Des applaudissements à la réserve prudente
La visite récente de la ministre des Outre-mer en Martinique suscite une réaction nuancée de la Fédération des entreprises des Outre-mer (FEDOM). Dans une prise de position rendue publique par son président Hervé Mariton, l'organisation patronale salue le renforcement des moyens de l'État pour lutter contre le narcotrafic, qu'elle qualifie d'enjeu majeur pour l'économie locale. Mais elle alerte avec force sur les annonces institutionnelles faites à cette occasion, qu'elle considère porteuses d'incertitudes pour les entreprises.
La FEDOM reconnaît la portée de l’action sécuritaire portée par l'État : pour le patronat ultramarin, la montée en puissance des moyens policiers est indispensable face à une « plaie » qui pèse sur l'activité économique. Hervé Mariton va jusqu'à qualifier de
« détermination excellente »ce renforcement des moyens contre le narcotrafic.
Un accord-cadre plus large que prévu
Si la lutte contre la criminalité organisée recueille l'assentiment de la FEDOM, l'organisation marque son désaccord sur le volet institutionnel rendu public lors du déplacement ministériel. La loi d'habilitation attendue devait permettre certaines délégations législatives à la Martinique — notamment sur l'eau et l'énergie. Mais, selon la FEDOM, l'accord-cadre présenté est beaucoup plus étendu et couvre des champs supplémentaires tels que l'emploi, le logement et même des pistes d'autonomie fiscale. Cette amplitude surprend et inquiète les milieux économiques, qui redoutent l'ouverture d'une série de questions complexes et mal évaluées.
- Soutien : renforcement des moyens contre le narcotrafic.
- Préoccupation : extension de l'accord-cadre à de nouveaux domaines (emploi, logement, fiscalité).

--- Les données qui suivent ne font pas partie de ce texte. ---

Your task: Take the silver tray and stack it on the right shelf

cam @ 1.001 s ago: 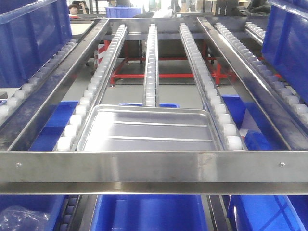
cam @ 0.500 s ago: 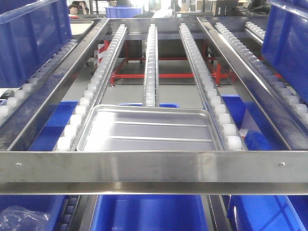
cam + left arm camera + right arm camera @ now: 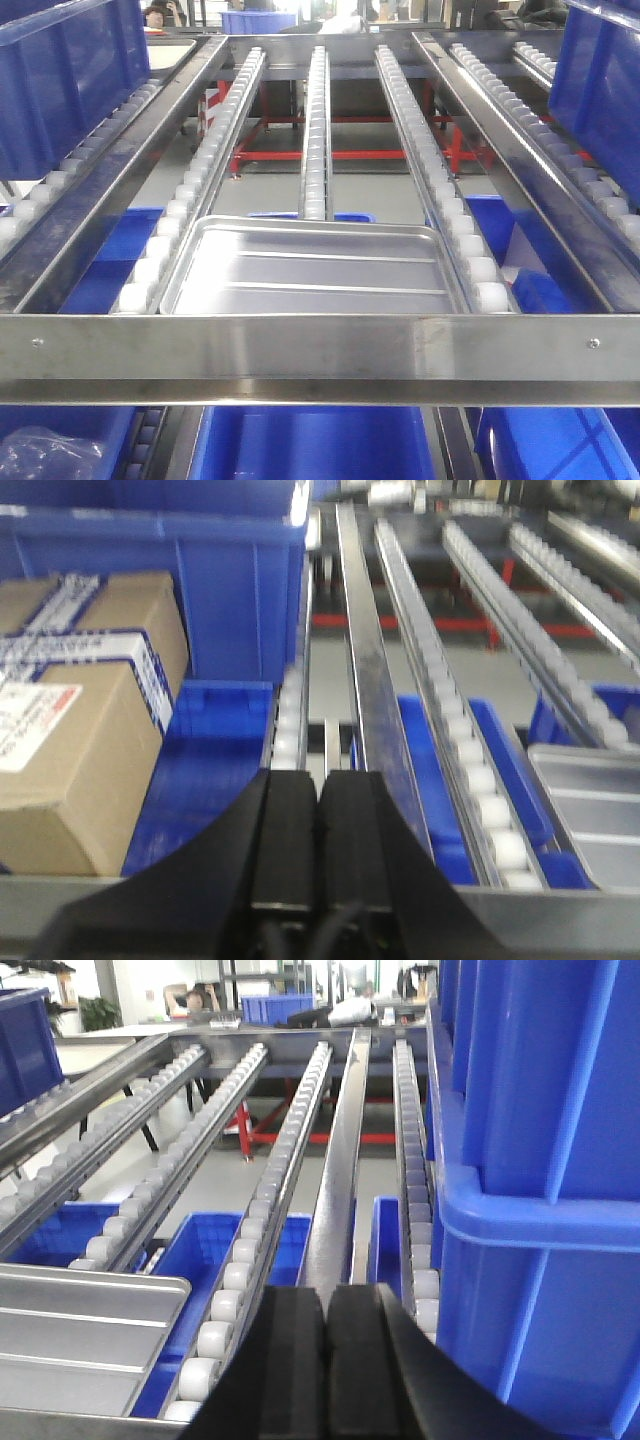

- Critique de méthode : absence de concertation préalable avec les acteurs économiques et manque d'évaluation des compétences déjà transférées.
La méthode pointée du doigt
Au-delà du contenu, la FEDOM fustige la manière dont ces orientations ont été annoncées. Le président Hervé Mariton regrette que les acteurs économiques n'aient pas été consultés et que l'exercice des compétences déjà transférées à la collectivité n'ait pas fait l'objet d'une évaluation préalable. Pour la FEDOM, cette étape d'analyse était nécessaire : elle aurait pu documenter les réussites et les échecs, et éclairer l'éventuelle extension des compétences. Sans ce diagnostic, les entreprises voient s'ouvrir « un nouveau champ d'incertitudes » qui pourrait peser sur leurs décisions.
Risque pour les relations régionales et le commerce
La FEDOM accueille également avec réserve l'appel à un renforcement des échanges économiques avec la Caraïbe, porté par la ministre. L'ambition est jugée pertinente, mais fragile à court terme. L'organisation pointe en particulier le mécanisme d'ajustement carbone aux frontières (MACF) : en l'état, l'impossibilité pour la France d'obtenir une exemption pour les Outre-mer laisse craindre un renchérissement des échanges régionaux au moment même où on encourage leur développement.
| Point | Position de la FEDOM |
|---|---|
| Lutte contre le narcotrafic | Soutien - renforcement des moyens salué |
| Ouverture régionale | Souhaitée mais menacée par le MACF |
| Accord-cadre | Inquiétude - champ trop large et méthode contestée |
Conséquences pour le tissu économique martiniquais
Pour les chefs d'entreprise locaux, la combinaison d'un renforcement sécuritaire et d'un possible élargissement des compétences transférées pose des défis concrets : adaptation réglementaire, incertitudes fiscales, et nécessité d'une meilleure visibilité pour l'investissement. La FEDOM appelle ainsi à davantage de transparence et de dialogue avant la publication officielle annoncée de l'accord-cadre au Journal officiel, document qui, selon elle, pourrait être source d'usages politiques ou administratifs problématiques.
La réaction de la FEDOM illustre la tension entre attentes de sécurité et requis de prévisibilité économique. Entre espoir d'un meilleur climat pour l'activité — si la lutte contre le narcotrafic porte ses fruits — et inquiétude face à des changements institutionnels insuffisamment évalués, le monde économique martiniquais réclame désormais des garanties et une concertation renforcée.